1913 Wholesome Words - page 3

Ill

THE ADVANTAGES AND DISADVANTAGES OF A

SCHEME OF LESSONS FOR A SUNDAY SCHOOL.

Owing to the very short time we have the young people under our instruction in our Sunday Schools it  is [im-possible to teach them very much.  If a child remains with us for seven years, passing through all the classes, that is equal only to about three months’ instruction in a day school.  If a

scheme of lessons were Scriptural, and we adopted that scheme, it would have the advantage of enabling us to make the best possible use of the limited time we have with the children ; it would also prevent teachers going over the same ground again, as is most likely done in our present way of teaching, as the children move up into the older classes.  It would also do away with that irksomeness which comes from lack of variety, and would be calculated to promote interest in the children, affording opportunity for giving them a more complete grounding in the knowledge of the Scriptures than is now possible, and helping to prevent haziness of ideas in the teachers.

On the other hand it is to be feared that a scheme of lessons would not be altogether good ; if it prevented haziness it might tend to promote laziness, and hinder the exercise and develop-ment of the varied personal gifts that God has given us, which would be very undesirable.  We are not all alike, and it is practically impossible for us all to work in one groove.  It might also tend to hinder the operation of the Holy Spirit in connection with the salvation of souls.  While there is a general sameness, there is also an almost infinite variety in the means used by the Holy Spirit in arresting, arousing, and regenerating poor sinners.

The great aim before us in the work among the young is to get them saved and led on in the ways which be in Christ.
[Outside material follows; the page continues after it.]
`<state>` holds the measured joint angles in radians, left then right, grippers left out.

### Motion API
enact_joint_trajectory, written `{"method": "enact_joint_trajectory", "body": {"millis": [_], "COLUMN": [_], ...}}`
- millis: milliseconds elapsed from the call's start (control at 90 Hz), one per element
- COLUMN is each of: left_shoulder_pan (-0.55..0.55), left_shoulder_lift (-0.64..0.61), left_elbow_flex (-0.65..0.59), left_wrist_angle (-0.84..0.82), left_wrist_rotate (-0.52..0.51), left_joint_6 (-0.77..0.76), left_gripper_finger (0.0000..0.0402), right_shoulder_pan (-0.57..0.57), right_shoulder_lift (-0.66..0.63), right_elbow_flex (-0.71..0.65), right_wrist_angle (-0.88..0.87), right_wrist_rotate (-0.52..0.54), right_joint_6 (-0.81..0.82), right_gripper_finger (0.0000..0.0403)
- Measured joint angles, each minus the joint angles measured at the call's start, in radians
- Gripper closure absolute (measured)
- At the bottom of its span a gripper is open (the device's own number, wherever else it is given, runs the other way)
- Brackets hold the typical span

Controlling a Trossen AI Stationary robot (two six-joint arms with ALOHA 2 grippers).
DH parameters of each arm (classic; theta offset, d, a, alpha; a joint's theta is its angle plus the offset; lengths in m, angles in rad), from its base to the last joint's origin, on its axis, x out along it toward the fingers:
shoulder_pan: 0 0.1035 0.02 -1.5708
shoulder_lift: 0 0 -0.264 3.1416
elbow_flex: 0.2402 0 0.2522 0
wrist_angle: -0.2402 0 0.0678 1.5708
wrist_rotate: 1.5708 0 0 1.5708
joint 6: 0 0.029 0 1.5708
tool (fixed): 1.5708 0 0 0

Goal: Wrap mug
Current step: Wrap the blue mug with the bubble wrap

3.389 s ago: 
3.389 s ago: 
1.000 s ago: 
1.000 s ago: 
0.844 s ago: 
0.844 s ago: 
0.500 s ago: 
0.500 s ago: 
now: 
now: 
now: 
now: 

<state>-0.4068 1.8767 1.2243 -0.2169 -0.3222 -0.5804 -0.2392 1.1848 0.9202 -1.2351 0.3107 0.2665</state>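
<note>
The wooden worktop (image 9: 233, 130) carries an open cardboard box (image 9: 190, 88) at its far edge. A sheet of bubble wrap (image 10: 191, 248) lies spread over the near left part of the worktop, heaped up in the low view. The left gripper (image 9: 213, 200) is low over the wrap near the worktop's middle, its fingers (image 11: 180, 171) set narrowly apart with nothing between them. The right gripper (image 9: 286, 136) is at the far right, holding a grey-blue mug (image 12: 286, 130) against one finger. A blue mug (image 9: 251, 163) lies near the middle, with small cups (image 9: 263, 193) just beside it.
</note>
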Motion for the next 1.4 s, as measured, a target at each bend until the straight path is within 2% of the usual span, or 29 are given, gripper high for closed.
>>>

For use in obtaining this desirable result God has given us the whole of Old Testament Scriptures (2 Tim. iii. 15, 16), and to these He has graciously added the four Gospels, the Book of the Acts, the Epistles, and the Revelation.  God’s way of teaching is precept upon precept, line upon line, here a little and there a

little (Isa. xxviii. 9, 10), but the whole is needed to equip work-men so that they need not be ashamed, rightly dividing the word of truth.